* REQUIREMENT
From the records below, set down exactly the lines starting with the line that contains "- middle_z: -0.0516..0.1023" and going on through the line that contains "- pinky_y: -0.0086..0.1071". Nothing else is wanted.

* RECORDS

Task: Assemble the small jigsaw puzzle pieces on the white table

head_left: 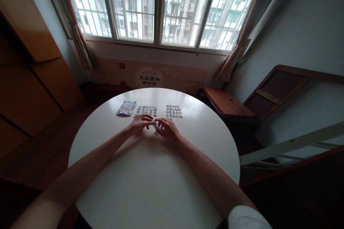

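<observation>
Both my hands meet over the middle of a round white table. My left hand and my right hand pinch small jigsaw pieces between their fingertips, the pieces touching each other. One loose piece lies on the table just under the hands. Beyond them lie two groups of pieces laid out in rows, a left group and a right group. A colourful puzzle packet lies flat to the left of the rows.
A wooden bench and a leaning wooden frame stand to the right of the table. A large barred window with curtains fills the far wall. Wooden cabinets line the left side.
</observation>
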A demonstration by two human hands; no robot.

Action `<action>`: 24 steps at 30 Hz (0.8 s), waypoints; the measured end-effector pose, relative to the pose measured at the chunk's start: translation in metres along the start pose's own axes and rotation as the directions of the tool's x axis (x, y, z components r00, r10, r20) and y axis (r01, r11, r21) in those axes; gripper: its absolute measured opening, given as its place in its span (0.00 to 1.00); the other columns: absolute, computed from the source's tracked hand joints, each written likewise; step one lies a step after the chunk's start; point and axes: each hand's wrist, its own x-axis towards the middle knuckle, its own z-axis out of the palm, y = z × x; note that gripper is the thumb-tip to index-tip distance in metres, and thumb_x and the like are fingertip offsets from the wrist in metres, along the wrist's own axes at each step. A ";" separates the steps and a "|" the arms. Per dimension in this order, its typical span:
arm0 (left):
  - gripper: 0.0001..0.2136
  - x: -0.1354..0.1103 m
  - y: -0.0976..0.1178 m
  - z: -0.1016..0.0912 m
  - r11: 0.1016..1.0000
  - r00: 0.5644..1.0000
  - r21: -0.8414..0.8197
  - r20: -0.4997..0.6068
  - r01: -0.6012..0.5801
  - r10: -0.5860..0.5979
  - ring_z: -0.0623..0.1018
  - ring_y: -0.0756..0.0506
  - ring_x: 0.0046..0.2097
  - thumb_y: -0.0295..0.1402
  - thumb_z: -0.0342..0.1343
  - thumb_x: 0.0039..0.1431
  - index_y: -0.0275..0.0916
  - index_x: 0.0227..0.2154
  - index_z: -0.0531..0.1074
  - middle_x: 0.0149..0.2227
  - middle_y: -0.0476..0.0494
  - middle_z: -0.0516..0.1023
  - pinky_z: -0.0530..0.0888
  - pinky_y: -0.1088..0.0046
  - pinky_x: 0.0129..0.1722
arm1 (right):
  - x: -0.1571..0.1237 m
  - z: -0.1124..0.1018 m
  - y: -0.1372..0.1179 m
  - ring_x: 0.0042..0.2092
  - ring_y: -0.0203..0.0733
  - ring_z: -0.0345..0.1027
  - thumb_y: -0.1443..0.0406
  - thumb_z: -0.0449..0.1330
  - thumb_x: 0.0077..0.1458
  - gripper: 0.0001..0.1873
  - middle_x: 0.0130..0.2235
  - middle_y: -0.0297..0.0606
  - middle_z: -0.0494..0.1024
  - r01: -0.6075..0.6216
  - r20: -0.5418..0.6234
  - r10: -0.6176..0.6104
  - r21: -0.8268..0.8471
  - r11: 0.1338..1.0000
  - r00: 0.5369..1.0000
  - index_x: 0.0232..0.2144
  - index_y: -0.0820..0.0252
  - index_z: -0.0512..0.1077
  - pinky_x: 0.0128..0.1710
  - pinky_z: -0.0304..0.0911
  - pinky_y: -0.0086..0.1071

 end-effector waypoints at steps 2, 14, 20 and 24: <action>0.19 0.001 -0.004 -0.001 1.000 1.000 -0.001 -0.005 -0.012 0.012 0.73 0.51 0.24 0.39 0.66 0.42 0.31 0.34 0.73 0.32 0.37 0.79 0.70 0.74 0.24 | 0.000 0.001 0.001 0.32 0.35 0.65 0.62 0.59 0.54 0.15 0.34 0.35 0.75 0.030 -0.008 -0.030 -0.010 1.000 1.000 0.45 0.57 0.69 0.34 0.57 0.27; 0.19 0.002 -0.005 -0.001 1.000 1.000 -0.001 -0.002 0.020 -0.020 0.72 0.52 0.23 0.39 0.65 0.43 0.32 0.35 0.72 0.32 0.39 0.79 0.68 0.75 0.23 | 0.000 0.001 0.005 0.30 0.32 0.65 0.62 0.55 0.59 0.09 0.35 0.37 0.74 0.083 -0.027 -0.083 -0.026 0.996 0.996 0.41 0.58 0.71 0.31 0.56 0.26; 0.20 0.001 -0.003 0.001 0.996 1.000 0.087 -0.021 0.016 -0.014 0.73 0.52 0.22 0.41 0.63 0.45 0.32 0.38 0.72 0.33 0.39 0.78 0.67 0.77 0.21 | 0.000 0.003 0.005 0.30 0.33 0.65 0.64 0.54 0.59 0.10 0.36 0.37 0.74 0.059 -0.030 -0.060 -0.025 0.998 0.998 0.41 0.57 0.72 0.32 0.57 0.26; 0.21 -0.001 -0.002 0.004 0.983 0.999 0.177 0.029 -0.049 0.045 0.74 0.51 0.24 0.42 0.61 0.47 0.32 0.40 0.72 0.34 0.40 0.77 0.72 0.74 0.24 | 0.000 0.006 0.009 0.30 0.32 0.66 0.65 0.55 0.58 0.11 0.35 0.36 0.73 -0.037 -0.028 0.039 0.057 0.998 0.999 0.43 0.56 0.72 0.31 0.58 0.25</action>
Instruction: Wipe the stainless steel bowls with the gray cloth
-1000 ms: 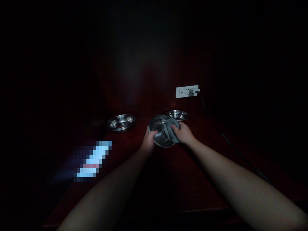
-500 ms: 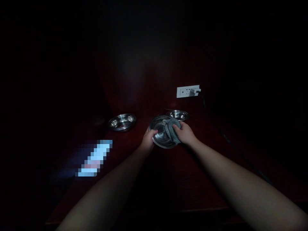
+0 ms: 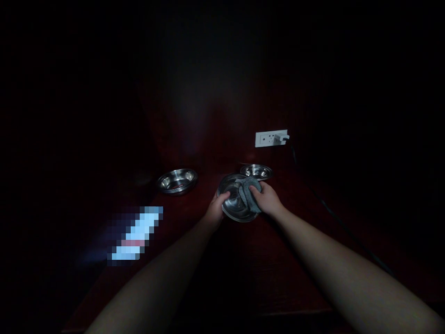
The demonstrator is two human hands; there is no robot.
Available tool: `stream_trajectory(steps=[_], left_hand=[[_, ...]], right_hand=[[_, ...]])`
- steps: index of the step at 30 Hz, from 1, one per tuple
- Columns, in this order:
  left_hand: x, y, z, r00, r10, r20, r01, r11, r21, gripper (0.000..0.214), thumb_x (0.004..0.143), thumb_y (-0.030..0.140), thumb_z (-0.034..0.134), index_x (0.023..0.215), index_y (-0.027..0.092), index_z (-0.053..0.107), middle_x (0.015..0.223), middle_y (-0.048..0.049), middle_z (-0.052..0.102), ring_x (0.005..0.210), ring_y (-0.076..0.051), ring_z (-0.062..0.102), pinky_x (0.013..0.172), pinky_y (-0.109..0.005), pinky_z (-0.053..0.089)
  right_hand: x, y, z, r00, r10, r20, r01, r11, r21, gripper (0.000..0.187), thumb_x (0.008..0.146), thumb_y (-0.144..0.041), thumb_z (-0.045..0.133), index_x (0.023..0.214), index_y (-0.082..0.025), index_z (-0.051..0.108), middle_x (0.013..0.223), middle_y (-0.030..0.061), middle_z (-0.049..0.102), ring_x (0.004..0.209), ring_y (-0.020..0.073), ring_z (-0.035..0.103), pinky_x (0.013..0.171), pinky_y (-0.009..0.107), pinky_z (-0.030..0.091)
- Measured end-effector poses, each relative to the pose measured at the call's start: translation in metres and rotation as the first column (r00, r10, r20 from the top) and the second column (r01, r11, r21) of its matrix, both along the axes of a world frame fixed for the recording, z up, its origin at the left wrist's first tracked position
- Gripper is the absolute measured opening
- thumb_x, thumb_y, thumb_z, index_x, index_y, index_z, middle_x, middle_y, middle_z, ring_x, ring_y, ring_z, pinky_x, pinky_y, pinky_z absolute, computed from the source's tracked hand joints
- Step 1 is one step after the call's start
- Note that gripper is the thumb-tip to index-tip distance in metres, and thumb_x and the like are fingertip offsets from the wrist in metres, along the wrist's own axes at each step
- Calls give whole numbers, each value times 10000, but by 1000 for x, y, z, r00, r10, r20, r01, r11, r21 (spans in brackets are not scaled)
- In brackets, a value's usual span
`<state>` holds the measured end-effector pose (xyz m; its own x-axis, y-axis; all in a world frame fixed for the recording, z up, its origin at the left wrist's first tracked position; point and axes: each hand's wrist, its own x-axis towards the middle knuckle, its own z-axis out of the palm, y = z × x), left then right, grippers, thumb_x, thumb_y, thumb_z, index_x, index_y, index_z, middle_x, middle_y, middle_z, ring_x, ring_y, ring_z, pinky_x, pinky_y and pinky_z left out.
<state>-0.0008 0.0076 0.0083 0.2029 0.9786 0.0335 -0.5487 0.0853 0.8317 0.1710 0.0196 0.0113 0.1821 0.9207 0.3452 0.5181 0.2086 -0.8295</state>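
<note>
A shiny metal bowl (image 3: 232, 204) is tilted toward me above the dark red table. My left hand (image 3: 216, 208) grips its left rim, with the thumb over the inside and the other fingers hidden underneath. A grey-green cloth (image 3: 249, 194) is bunched in my right hand (image 3: 268, 198), closed and pressed over the bowl's right rim and inner wall. Just behind, another metal bowl (image 3: 257, 171) rests on the table, its front edge partly covered by the cloth. Stacked metal bowls (image 3: 177, 180) stand farther left.
A bright pixelated rectangle (image 3: 137, 236) lies at the left on the dark red table (image 3: 278, 278). On the back wall is a white socket plate (image 3: 264, 139) with a plug in it. Its dark cable (image 3: 333, 211) runs down the right side. Surroundings are very dark.
The whole scene sits slightly lower in view. Both hands still hold the bowl and cloth, with the bowl tipped a little differently and the cloth still at its right side.
</note>
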Motion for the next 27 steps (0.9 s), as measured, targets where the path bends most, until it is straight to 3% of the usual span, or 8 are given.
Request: stream_trajectory(steps=[4, 9, 15, 20, 27], left_hand=[[3, -5, 3, 1000, -7, 30, 6, 998, 55, 487, 711, 302, 633, 1163, 168, 512, 1101, -104, 627, 973, -244, 605, 907, -406, 432], [5, -9, 5, 998, 51, 49, -54, 996, 64, 579, 667, 241, 675, 1209, 205, 472, 1078, -78, 638, 981, -236, 603, 911, -398, 433], [6, -5, 8, 996, 17, 88, -14, 999, -39, 429, 727, 279, 584, 1134, 148, 537, 1001, -94, 669, 971, -248, 612, 904, -409, 439], [6, -6, 12, 993, 11, 116, -5, 999, -50, 306, 750, 265, 533, 990, 93, 614, 944, -103, 687, 949, -225, 619, 938, -365, 420], [4, -13, 18, 994, -86, 66, 93, 991, -98, 301, 786, 298, 483, 943, 97, 643, 900, -101, 695, 941, -239, 619, 935, -388, 420]], right_hand=[[-2, 0, 1, 1000, -2, -30, 2, 1000, -24, 319, 772, -407, 478, 916, -146, 592, 834, 80, 660, 710, 177, 602, 640, 277, 439], [-5, -3, 4, 998, -23, -53, 21, 999, -39, 315, 774, -410, 472, 896, -146, 592, 805, 72, 658, 684, 168, 598, 609, 263, 432], [-6, -4, 3, 1000, -5, -29, 4, 999, -39, 312, 783, -382, 460, 945, -145, 583, 873, 81, 655, 748, 175, 602, 665, 280, 440], [-7, -4, 3, 999, 20, -41, -22, 999, -37, 317, 788, -372, 453, 976, -147, 575, 907, 87, 649, 785, 182, 601, 702, 291, 442], [-3, -5, 6, 999, 20, -42, -21, 999, -34, 306, 778, -365, 451, 963, -160, 582, 911, 77, 647, 787, 186, 596, 719, 304, 440]])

* EXERCISE RESPONSE
  - middle_z: -0.0516..0.1023
  - pinky_z: -0.0530..0.0888
  - pinky_y: -0.1088..0.0046
  - pinky_x: 0.0129..0.1722
arm1 (right):
  - x: -0.1571..0.1237 m
  - z: -0.1124..0.1018 m
  - y: -0.1372..0.1179 m
  - ring_x: 0.0042..0.2092
  - ring_y: -0.0203..0.0733
  - ring_z: -0.0345..0.1027
  - thumb_y: -0.1443..0.0406
  - thumb_z: -0.0449..0.1330
  - thumb_x: 0.0077..0.1458
  - gripper: 0.0001..0.1873
  - middle_x: 0.0130..0.2235
  - middle_y: -0.0297..0.0606
  - middle_z: -0.0494..0.1024
  - r01: -0.6075..0.6216
  - r20: -0.5418..0.6234
  - r10: -0.6176..0.6104
  - r21: -0.8268..0.8471
  - r11: 0.1338..1.0000
  - r00: 0.5369..1.0000
  - index_x: 0.0232..0.2144
  - index_y: -0.0820..0.0252
  - index_z: -0.0512..0.1077
  - pinky_x: 0.0128..0.1710
  - pinky_z: -0.0304..0.0911
  - pinky_y: -0.0086..0.1071

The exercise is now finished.